== Exercise ==
Retype, without any change, the first line of the records and every line after it through the one containing "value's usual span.".
[Start of Attachment]
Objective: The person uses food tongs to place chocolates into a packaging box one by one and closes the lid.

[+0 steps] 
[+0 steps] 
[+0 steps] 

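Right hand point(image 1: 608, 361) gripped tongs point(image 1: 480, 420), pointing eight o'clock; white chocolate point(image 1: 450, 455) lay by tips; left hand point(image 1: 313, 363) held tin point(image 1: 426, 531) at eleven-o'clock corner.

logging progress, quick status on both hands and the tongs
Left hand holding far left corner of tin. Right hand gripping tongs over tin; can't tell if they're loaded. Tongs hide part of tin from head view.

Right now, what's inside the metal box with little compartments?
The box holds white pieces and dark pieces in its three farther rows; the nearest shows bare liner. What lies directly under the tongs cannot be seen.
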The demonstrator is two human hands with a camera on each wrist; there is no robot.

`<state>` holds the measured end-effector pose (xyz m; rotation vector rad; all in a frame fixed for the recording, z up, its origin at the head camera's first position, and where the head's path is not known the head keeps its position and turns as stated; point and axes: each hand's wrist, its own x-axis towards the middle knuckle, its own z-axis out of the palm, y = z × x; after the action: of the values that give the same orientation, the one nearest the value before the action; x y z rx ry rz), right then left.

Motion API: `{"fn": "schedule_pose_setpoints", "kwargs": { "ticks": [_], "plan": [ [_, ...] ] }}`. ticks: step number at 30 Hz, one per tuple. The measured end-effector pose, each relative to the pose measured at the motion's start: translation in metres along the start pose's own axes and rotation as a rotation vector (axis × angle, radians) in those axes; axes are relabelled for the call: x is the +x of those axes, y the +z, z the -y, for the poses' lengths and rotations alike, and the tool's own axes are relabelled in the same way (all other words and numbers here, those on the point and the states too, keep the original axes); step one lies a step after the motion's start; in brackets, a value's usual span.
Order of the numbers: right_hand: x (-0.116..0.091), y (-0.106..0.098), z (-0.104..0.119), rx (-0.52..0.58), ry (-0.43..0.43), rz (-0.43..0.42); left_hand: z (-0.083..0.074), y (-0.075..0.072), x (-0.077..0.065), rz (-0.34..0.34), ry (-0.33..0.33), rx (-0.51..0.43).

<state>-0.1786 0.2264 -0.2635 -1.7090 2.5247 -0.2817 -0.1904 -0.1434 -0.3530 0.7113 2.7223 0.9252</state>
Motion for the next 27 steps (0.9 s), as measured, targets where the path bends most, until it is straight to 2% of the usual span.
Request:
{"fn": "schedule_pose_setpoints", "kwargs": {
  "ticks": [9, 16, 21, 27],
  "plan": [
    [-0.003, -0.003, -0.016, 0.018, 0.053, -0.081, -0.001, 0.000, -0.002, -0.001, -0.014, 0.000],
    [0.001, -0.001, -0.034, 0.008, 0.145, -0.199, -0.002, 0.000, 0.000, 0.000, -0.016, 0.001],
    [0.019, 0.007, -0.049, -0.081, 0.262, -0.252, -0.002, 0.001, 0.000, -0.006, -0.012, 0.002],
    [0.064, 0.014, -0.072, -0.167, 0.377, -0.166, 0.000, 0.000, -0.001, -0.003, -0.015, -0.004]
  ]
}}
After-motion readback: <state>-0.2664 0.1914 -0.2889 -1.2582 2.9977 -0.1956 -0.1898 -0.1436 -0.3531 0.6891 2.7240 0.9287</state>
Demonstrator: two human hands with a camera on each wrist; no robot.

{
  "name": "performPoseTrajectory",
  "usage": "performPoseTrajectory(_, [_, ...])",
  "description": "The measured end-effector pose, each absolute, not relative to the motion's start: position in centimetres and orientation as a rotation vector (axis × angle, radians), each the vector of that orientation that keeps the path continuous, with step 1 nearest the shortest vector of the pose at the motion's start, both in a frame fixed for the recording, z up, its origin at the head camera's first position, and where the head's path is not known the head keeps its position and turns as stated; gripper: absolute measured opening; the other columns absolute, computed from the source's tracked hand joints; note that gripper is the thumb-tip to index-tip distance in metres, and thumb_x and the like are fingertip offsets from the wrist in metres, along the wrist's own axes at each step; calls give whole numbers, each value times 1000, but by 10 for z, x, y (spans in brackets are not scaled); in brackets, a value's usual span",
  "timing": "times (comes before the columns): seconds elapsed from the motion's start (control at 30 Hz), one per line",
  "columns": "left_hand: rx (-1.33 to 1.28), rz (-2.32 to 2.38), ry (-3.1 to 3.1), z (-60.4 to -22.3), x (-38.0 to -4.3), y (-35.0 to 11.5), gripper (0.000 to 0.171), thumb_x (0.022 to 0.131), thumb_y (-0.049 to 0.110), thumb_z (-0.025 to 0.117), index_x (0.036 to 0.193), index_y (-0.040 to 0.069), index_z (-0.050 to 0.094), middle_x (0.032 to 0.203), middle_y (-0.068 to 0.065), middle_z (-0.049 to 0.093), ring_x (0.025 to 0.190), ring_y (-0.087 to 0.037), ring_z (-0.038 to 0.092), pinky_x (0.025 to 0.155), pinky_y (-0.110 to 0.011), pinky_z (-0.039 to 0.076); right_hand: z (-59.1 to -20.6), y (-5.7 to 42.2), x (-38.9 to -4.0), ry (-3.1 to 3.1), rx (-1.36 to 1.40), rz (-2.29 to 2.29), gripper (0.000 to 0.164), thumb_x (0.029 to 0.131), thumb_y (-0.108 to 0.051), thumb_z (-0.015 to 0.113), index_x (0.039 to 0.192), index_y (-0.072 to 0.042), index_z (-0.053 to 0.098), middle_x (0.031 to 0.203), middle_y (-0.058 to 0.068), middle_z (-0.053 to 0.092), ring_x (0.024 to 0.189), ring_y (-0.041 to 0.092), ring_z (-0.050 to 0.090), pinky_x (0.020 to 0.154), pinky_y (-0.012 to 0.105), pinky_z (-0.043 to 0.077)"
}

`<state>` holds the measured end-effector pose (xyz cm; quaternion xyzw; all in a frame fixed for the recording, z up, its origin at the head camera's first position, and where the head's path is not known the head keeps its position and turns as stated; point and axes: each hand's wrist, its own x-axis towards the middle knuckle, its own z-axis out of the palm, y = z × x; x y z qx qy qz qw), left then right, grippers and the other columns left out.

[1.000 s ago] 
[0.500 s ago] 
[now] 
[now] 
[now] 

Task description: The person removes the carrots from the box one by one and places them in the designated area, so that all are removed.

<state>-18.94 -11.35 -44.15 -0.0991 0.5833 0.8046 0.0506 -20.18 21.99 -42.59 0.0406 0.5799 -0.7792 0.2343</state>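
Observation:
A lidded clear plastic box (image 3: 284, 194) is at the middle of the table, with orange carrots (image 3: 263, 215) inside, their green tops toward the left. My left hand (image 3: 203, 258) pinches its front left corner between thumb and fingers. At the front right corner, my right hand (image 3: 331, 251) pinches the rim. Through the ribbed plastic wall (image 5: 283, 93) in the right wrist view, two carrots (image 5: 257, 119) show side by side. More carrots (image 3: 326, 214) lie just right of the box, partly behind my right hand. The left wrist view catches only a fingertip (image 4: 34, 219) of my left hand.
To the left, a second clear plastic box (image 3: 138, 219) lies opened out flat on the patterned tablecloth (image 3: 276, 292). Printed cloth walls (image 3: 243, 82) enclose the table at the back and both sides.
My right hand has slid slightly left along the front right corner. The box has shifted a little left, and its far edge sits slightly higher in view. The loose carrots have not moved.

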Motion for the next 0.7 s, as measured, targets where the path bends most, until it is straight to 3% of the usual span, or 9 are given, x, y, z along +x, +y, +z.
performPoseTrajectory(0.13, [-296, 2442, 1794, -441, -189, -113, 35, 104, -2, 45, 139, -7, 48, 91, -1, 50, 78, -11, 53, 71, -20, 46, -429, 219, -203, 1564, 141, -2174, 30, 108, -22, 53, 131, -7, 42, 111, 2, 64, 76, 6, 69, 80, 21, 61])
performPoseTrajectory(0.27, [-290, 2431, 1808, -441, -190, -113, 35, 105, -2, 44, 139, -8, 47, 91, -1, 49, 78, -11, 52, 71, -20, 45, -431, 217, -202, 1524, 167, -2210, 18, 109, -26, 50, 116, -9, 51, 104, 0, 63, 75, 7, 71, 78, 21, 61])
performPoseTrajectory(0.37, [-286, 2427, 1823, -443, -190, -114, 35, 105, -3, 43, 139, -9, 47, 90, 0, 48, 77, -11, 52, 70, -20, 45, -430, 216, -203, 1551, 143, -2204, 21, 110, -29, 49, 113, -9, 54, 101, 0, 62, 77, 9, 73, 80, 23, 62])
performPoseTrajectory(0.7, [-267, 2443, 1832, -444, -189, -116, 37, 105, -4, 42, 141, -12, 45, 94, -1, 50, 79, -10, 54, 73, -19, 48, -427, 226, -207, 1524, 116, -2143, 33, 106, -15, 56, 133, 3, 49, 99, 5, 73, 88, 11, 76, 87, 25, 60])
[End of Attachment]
== Reply ==
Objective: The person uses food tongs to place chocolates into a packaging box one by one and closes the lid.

[+0 steps] 
[+0 steps] 
[+0 steps] 

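Right hand point(image 1: 608, 361) gripped tongs point(image 1: 480, 420), pointing eight o'clock; white chocolate point(image 1: 450, 455) lay by tips; left hand point(image 1: 313, 363) held tin point(image 1: 426, 531) at eleven-o'clock corner.

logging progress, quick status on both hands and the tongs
Left hand holding far left corner of tin. Right hand gripping tongs over tin; can't tell if they're loaded. Tongs hide part of tin from head view.

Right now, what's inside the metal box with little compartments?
The box holds white pieces and dark pieces in its three farther rows; the nearest shows bare liner. What lies directly under the tongs cannot be seen.
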The demonstrator is two human hands with a camera on each wrist; there is no robot.

`<state>` holds the measured end-effector pose (xyz m; rotation vector rad; all in a frame fixed for the recording, z up, its origin at the head camera's first position, and where the head's path is not known the head keeps its position and turns as stated; point and axes: each hand's wrist, its own x-axis towards the middle knuckle, its own z-axis out of the palm, y = z × x; after the action: of the values that give the same orientation, the one nearest the value before the action; x y z rx ry rz), right then left.

Motion API: `{"fn": "schedule_pose_setpoints", "kwargs": { "ticks": [_], "plan": [ [_, ...] ] }}`. ticks: step number at 30 Hz, one per tuple. The measured end-effector pose, each relative to the pose measured at the motion's start: translation in metres along the start pose's own axes and rotation as a rotation vector (axis × angle, radians) in those axes; axes are relabelled for the call: x is the +x of those axes, y the +z, z the -y, for the poses' lengths and rotations alike, and the tool's own axes are relabelled in the same way (all other words and numbers here, those on the point and the states too, keep the original axes); step one lies a step after the motion's start; in brackets, a value's usual span.

That concludes the answer to the exercise.